## WORK ORDER:
Leaving out the images, please reproduce each line below exactly.

## INFORMATION SUPPLIED:
────
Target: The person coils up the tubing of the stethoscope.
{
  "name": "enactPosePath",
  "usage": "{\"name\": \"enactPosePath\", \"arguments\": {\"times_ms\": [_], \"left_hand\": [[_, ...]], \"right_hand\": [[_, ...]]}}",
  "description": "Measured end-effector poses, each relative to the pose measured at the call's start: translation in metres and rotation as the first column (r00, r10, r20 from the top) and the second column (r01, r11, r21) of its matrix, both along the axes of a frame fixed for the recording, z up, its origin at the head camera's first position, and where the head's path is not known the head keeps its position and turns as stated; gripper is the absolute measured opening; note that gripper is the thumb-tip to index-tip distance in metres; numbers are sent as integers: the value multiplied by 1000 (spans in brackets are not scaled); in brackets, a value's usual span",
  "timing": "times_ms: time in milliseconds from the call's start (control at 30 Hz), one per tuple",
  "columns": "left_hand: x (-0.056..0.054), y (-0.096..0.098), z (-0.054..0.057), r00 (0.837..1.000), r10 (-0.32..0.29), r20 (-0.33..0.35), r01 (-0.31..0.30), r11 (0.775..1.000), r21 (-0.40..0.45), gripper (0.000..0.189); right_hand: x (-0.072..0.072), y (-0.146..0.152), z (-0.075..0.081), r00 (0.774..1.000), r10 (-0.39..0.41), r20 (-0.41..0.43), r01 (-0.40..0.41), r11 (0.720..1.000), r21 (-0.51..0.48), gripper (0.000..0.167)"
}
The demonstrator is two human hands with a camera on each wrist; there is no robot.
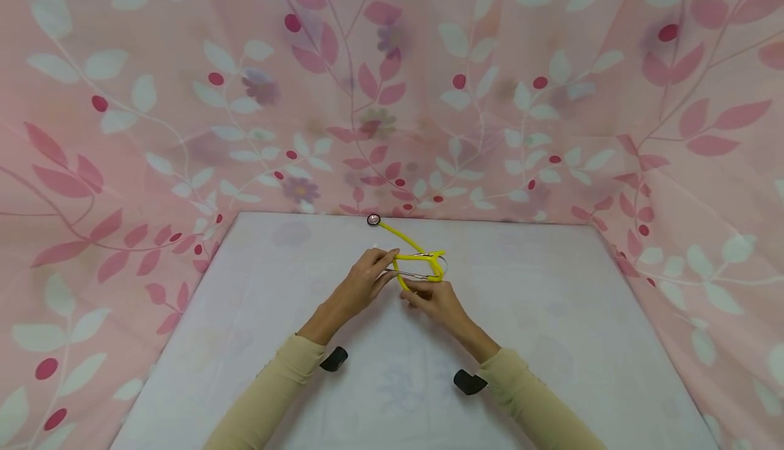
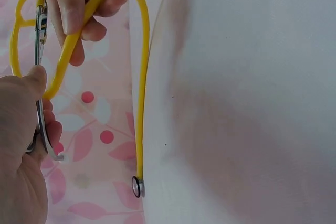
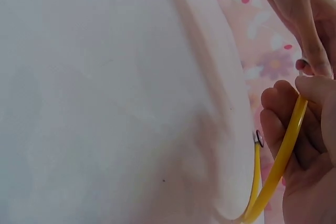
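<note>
A stethoscope with yellow tubing (image 1: pixel 401 235) and metal ear tubes (image 2: pixel 38 51) is between the hands. My left hand (image 1: pixel 369 274) grips the ear tubes, with thumb and fingers around the metal in the left wrist view; one pale eartip (image 2: pixel 61 157) sticks out below the fingers. To its right, my right hand (image 1: pixel 436 300) pinches the yellow tube; the right wrist view has the tube (image 3: pixel 283 156) crossing the palm under the thumb. The tubing loops over and runs away to the round chest piece (image 1: pixel 373 220), which lies at the table's far edge.
A white cloth covers the table (image 1: pixel 551 314). Pink leaf-patterned fabric (image 1: pixel 392 96) stands behind it and along both sides. Black wrist-worn devices (image 1: pixel 333 359) show beside both sleeves.
</note>
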State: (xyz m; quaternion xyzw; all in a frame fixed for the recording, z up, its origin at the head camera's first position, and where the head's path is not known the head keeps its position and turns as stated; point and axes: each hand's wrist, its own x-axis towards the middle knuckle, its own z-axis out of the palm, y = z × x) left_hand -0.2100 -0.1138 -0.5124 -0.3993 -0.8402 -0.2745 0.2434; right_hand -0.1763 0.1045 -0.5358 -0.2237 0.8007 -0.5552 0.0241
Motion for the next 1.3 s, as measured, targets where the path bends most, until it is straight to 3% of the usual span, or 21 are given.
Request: {"name": "enactPosePath", "arguments": {"times_ms": [167, 367, 533, 733, 833, 1000, 1167, 1300], "left_hand": [[-4, 1, -6, 1000, 21, 11, -21, 1000, 14, 54], [-6, 1, -11, 998, 40, 51, -41, 999, 17, 53], [-5, 1, -13, 995, 56, 80, -57, 998, 15, 53], [-6, 1, -13, 984, 133, 118, -133, 991, -9, 50], [-5, 1, -14, 978, 157, 138, -154, 987, -35, 49], [-3, 3, -17, 975, 162, 151, -153, 986, -70, 49], [1, 7, -18, 970, 168, 178, -146, 981, -129, 49], [4, 10, -19, 965, 171, 200, -138, 976, -171, 49]], "right_hand": [[7, 0, 5, 997, -31, -74, 40, 993, 110, 34], [17, 2, 16, 980, -23, -197, 72, 966, 248, 32], [26, 3, 25, 954, 1, -299, 106, 933, 344, 29], [38, 0, 43, 919, 60, -390, 142, 872, 469, 25], [42, -1, 47, 897, 97, -431, 155, 845, 512, 23], [46, -3, 49, 855, 118, -506, 189, 837, 514, 18], [45, -2, 52, 796, 127, -592, 249, 823, 511, 13], [41, -1, 60, 755, 147, -638, 299, 789, 537, 14]]}}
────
## OUTPUT FOR THIS EXERCISE:
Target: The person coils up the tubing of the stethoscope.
{
  "name": "enactPosePath",
  "usage": "{\"name\": \"enactPosePath\", \"arguments\": {\"times_ms\": [_], \"left_hand\": [[_, ...]], \"right_hand\": [[_, ...]]}}",
  "description": "Measured end-effector poses, each relative to the pose measured at the call's start: translation in metres and rotation as the first column (r00, r10, r20 from the top) and the second column (r01, r11, r21) of its matrix, both along the axes of a frame fixed for the recording, z up, its origin at the head camera's first position, and where the head's path is not known the head keeps its position and turns as stated; gripper is the absolute measured opening; note that gripper is the thumb-tip to index-tip distance in metres; numbers are sent as integers: the value multiplied by 1000 (spans in brackets are not scaled); in brackets, a value's usual span",
  "timing": "times_ms: time in milliseconds from the call's start (control at 30 Hz), one per tuple",
  "columns": "left_hand: x (-0.056..0.054), y (-0.096..0.098), z (-0.054..0.057), r00 (0.837..1.000), r10 (-0.32..0.29), r20 (-0.33..0.35), r01 (-0.31..0.30), r11 (0.775..1.000), r21 (-0.40..0.45), gripper (0.000..0.189); right_hand: x (-0.072..0.072), y (-0.146..0.152), z (-0.075..0.081), r00 (0.774..1.000), r10 (-0.39..0.41), r20 (-0.41..0.43), r01 (-0.40..0.41), r11 (0.720..1.000), r21 (-0.51..0.48), gripper (0.000..0.167)"
}
The demonstrator is two human hands with a camera on each wrist; there is no robot.
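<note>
A stethoscope with yellow tubing (image 1: pixel 401 235) and metal ear tubes (image 2: pixel 38 51) is between the hands. My left hand (image 1: pixel 369 274) grips the ear tubes, with thumb and fingers around the metal in the left wrist view; one pale eartip (image 2: pixel 61 157) sticks out below the fingers. To its right, my right hand (image 1: pixel 436 300) pinches the yellow tube; the right wrist view has the tube (image 3: pixel 283 156) crossing the palm under the thumb. The tubing loops over and runs away to the round chest piece (image 1: pixel 373 220), which lies at the table's far edge.
A white cloth covers the table (image 1: pixel 551 314). Pink leaf-patterned fabric (image 1: pixel 392 96) stands behind it and along both sides. Black wrist-worn devices (image 1: pixel 333 359) show beside both sleeves.
</note>
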State: (xyz m; quaternion xyzw; all in a frame fixed for the recording, z up, its origin at the head camera's first position, and where the head's path is not known the head keeps its position and turns as stated; point and axes: each hand's wrist, its own x-axis towards the middle knuckle, its own z-axis out of the palm, y = z × x) left_hand -0.2100 -0.1138 -0.5124 -0.3993 -0.8402 -0.2745 0.2434; right_hand -0.1763 0.1045 -0.5358 -0.2237 0.8007 -0.5552 0.0241
Motion for the next 1.3 s, as measured, targets where the path bends most, until it is straight to 3% of the usual span, or 21 are given.
Request: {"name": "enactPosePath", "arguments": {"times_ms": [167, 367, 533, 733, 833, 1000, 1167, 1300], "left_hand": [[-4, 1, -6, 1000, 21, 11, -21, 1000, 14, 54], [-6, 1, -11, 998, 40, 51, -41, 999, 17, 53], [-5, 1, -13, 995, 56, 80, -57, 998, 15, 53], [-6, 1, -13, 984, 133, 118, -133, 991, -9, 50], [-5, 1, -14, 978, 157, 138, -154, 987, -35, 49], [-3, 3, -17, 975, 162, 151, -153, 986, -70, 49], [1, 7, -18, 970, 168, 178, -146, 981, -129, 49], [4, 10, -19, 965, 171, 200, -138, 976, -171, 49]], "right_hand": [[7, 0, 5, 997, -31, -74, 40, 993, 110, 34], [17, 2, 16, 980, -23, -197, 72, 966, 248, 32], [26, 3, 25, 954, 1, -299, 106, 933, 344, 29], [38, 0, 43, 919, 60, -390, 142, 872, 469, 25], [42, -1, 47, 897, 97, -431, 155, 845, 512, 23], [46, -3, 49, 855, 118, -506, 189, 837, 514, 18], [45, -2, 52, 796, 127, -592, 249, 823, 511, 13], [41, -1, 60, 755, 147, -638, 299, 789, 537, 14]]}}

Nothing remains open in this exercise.